**WHAT YOU NEED TO DO**
As you print the data below, keep every line exactly as it is and leave the images behind.

= = = = = = =

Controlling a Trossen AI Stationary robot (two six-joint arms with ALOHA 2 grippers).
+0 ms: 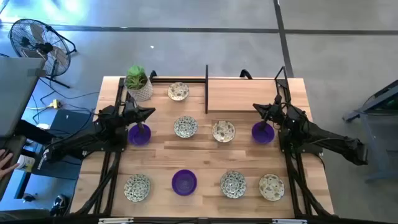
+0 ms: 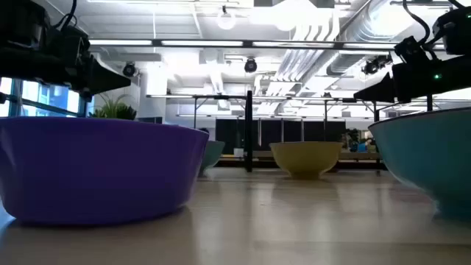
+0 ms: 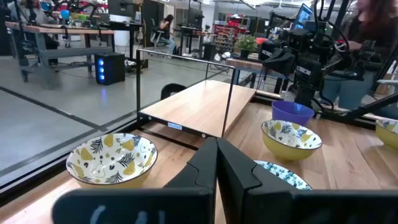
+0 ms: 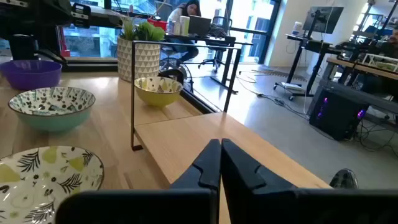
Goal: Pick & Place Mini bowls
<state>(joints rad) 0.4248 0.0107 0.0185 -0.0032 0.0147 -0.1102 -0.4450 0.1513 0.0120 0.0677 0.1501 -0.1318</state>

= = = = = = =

**SOLUTION FOR THIS PROBLEM**
Controlling a Trossen AI Stationary robot (two six-joint arms with ALOHA 2 grippers).
+0 ms: 
+0 ms: 
+0 ms: 
+0 ms: 
Goal: Pick & Place Mini bowls
<state>(joints rad) 0.4248 0.0107 0.0185 -0.0032 0.0147 -0.1102 -0.4450 0.1513 0.0120 0.0677 0.1501 -0.1318</state>

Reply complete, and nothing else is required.